Problem description
Lines, not repeats, are what count: give the number of lines below that hold "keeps", and nothing more.

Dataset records
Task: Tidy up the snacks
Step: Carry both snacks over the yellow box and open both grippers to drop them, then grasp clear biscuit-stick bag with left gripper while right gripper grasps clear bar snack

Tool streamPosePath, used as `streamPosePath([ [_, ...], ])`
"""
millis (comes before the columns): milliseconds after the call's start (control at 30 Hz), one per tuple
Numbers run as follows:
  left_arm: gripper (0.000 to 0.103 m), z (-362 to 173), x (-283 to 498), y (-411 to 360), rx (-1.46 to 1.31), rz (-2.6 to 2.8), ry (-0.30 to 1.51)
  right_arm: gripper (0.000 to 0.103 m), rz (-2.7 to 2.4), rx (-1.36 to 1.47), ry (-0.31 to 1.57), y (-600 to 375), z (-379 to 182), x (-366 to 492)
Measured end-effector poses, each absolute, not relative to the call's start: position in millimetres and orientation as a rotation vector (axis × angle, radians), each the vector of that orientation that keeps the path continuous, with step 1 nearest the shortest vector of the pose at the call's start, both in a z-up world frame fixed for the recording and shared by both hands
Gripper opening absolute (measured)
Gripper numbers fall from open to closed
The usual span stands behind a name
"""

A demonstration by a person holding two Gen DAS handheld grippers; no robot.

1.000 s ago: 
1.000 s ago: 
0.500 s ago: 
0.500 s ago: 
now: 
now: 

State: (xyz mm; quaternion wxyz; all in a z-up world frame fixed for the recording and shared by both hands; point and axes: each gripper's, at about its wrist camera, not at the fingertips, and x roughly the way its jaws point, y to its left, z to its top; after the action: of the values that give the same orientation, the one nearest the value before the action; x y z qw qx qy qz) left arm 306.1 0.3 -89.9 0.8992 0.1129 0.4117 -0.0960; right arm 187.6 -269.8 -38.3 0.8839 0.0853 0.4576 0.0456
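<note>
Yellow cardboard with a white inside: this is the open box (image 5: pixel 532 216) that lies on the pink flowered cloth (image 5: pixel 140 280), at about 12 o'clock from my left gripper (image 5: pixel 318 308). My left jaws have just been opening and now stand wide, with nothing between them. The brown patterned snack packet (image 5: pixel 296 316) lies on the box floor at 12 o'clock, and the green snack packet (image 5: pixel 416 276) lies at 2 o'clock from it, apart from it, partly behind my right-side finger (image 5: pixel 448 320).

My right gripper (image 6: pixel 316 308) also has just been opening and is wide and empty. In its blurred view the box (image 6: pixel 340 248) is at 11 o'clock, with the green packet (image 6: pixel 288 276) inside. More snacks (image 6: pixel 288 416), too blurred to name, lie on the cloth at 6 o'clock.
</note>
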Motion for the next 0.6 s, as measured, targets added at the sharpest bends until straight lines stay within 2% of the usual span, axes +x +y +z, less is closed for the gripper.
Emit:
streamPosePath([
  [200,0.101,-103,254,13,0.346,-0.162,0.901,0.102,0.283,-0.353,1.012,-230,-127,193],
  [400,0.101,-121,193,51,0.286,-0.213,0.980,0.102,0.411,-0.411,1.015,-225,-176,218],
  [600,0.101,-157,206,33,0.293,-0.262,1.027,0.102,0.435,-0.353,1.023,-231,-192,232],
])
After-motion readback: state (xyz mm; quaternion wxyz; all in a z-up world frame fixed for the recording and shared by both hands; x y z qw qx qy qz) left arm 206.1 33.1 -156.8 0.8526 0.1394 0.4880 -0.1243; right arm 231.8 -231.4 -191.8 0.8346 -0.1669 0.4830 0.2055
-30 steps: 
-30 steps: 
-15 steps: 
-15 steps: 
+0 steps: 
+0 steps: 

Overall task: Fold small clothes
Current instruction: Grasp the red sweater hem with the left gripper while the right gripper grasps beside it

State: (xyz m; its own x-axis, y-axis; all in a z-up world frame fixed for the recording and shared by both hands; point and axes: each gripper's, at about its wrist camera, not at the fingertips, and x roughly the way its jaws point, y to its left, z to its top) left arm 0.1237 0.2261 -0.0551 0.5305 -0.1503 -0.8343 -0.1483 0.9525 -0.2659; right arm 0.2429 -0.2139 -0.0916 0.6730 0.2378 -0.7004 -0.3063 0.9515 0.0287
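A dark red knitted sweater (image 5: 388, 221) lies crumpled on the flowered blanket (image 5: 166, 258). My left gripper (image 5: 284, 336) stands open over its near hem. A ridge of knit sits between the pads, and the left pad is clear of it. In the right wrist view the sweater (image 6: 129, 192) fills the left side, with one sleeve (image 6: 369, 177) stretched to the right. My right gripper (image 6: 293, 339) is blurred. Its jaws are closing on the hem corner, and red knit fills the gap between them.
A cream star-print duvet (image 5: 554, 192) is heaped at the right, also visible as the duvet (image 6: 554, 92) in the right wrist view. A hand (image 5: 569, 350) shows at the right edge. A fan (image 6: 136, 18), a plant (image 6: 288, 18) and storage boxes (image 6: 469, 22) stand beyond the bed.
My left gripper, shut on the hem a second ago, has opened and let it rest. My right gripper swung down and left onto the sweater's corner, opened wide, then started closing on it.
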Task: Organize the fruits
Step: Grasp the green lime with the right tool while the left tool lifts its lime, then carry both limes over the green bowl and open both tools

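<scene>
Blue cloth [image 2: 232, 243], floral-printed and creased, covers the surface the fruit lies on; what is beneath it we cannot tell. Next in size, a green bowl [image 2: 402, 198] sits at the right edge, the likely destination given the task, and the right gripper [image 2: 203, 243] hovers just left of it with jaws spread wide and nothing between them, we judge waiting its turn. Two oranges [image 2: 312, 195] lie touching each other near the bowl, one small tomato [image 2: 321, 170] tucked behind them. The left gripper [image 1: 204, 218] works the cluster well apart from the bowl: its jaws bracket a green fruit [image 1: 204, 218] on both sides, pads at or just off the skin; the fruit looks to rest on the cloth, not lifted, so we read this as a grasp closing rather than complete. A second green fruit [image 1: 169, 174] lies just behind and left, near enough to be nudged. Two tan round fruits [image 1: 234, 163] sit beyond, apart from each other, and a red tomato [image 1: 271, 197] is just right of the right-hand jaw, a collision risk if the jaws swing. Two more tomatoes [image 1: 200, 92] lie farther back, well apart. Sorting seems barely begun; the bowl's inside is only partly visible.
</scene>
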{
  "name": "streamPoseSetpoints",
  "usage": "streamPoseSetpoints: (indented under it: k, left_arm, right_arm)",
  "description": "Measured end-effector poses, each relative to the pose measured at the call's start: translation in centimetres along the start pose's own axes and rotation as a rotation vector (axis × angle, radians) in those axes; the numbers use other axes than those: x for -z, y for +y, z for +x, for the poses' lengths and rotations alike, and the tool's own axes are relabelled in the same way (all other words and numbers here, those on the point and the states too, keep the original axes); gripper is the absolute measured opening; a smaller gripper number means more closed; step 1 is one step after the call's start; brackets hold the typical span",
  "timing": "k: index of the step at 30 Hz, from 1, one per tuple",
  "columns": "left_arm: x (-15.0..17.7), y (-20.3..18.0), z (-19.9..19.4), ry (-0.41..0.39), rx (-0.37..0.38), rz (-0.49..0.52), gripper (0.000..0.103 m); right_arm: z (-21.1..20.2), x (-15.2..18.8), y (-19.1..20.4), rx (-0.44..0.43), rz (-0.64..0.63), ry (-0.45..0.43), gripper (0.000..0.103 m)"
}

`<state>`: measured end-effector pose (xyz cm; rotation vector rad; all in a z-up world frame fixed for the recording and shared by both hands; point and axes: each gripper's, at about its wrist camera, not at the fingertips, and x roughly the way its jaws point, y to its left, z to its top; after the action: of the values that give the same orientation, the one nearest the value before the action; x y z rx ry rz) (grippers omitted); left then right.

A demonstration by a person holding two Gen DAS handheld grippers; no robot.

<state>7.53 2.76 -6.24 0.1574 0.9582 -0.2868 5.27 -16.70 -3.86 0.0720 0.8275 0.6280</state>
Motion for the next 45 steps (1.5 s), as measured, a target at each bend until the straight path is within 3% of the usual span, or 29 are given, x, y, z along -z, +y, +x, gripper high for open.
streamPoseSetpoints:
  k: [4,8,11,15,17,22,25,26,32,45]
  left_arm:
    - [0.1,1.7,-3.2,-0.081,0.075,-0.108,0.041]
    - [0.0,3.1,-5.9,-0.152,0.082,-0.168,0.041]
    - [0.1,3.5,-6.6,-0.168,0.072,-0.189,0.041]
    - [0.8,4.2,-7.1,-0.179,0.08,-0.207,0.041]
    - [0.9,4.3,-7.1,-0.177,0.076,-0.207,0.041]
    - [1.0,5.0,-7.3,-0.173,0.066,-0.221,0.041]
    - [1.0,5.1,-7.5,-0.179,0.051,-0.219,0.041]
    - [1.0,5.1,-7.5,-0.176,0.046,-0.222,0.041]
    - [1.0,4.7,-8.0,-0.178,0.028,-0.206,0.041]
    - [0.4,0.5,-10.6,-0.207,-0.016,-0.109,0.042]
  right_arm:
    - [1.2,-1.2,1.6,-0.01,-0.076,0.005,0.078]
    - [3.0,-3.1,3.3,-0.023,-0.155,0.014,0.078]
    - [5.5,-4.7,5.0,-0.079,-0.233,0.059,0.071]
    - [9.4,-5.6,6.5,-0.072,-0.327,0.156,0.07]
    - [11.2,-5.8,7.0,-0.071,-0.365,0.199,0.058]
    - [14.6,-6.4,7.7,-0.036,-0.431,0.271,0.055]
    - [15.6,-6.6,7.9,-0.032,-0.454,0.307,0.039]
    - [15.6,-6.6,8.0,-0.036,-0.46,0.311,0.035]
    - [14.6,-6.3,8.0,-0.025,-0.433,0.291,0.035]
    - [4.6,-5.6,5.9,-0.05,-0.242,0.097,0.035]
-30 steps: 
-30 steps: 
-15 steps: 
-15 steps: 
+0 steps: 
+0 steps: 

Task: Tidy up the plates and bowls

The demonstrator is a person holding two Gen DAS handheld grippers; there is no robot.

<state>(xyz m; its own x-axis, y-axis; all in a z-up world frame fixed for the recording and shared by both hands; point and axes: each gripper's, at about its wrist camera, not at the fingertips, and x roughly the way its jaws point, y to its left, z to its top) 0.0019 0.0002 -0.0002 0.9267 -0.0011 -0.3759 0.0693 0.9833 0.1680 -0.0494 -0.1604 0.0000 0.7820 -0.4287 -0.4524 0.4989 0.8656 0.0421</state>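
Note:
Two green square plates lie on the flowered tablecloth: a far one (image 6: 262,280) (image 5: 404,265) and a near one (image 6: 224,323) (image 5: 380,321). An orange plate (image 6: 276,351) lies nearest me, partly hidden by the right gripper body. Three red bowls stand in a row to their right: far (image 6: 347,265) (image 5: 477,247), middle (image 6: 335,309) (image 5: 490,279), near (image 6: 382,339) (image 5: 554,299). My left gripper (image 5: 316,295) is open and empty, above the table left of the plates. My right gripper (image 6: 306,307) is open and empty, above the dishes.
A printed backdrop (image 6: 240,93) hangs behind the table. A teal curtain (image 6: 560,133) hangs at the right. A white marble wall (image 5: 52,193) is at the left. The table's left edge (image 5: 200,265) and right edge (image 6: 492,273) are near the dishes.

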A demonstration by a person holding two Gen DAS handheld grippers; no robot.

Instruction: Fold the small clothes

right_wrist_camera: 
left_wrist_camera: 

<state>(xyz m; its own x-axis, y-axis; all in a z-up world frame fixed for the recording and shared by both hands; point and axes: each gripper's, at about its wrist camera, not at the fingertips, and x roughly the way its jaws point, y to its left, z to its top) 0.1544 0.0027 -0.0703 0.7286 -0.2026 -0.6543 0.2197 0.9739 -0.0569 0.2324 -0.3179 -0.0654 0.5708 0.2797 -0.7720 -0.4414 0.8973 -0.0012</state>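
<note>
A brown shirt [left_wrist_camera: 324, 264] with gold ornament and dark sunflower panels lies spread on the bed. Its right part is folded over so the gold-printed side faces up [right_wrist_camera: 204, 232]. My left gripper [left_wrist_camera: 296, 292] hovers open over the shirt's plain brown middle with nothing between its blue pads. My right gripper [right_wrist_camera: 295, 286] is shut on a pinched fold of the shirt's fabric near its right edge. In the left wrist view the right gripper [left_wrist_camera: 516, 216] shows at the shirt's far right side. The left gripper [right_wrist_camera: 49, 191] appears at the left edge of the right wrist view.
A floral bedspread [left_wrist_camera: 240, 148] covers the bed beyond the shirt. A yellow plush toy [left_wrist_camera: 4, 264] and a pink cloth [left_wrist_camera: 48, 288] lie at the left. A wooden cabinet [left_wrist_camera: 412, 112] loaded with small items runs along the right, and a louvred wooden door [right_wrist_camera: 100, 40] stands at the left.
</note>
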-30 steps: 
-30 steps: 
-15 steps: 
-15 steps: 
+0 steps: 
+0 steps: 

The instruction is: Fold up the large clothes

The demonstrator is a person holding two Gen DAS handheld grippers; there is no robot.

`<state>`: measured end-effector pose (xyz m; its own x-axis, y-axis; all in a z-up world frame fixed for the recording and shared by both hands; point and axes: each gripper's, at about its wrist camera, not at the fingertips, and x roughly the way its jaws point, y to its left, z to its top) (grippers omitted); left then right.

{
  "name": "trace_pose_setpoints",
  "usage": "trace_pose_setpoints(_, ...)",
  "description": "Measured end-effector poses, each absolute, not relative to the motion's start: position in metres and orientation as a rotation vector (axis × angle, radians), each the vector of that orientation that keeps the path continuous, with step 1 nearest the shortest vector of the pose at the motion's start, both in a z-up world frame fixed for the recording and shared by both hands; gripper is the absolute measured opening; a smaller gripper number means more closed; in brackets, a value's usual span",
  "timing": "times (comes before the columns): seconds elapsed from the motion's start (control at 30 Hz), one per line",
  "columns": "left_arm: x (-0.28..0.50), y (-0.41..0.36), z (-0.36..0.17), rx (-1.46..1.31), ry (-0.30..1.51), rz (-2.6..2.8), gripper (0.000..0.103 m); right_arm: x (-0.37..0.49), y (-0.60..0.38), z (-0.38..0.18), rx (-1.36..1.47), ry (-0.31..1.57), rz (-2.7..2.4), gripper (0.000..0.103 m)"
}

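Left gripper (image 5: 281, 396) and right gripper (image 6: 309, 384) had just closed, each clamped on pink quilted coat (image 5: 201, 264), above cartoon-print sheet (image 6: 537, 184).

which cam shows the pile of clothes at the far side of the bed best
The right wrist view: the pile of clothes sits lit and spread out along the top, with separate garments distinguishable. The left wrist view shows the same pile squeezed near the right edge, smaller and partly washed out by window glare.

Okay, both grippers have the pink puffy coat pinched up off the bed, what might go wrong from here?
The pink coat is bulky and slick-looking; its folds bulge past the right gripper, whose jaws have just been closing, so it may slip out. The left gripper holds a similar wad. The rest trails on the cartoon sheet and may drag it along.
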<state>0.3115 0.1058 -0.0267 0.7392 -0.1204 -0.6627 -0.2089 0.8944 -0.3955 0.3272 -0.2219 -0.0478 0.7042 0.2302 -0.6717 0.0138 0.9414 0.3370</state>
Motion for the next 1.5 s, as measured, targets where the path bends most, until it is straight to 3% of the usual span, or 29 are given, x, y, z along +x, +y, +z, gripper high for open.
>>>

Your response
2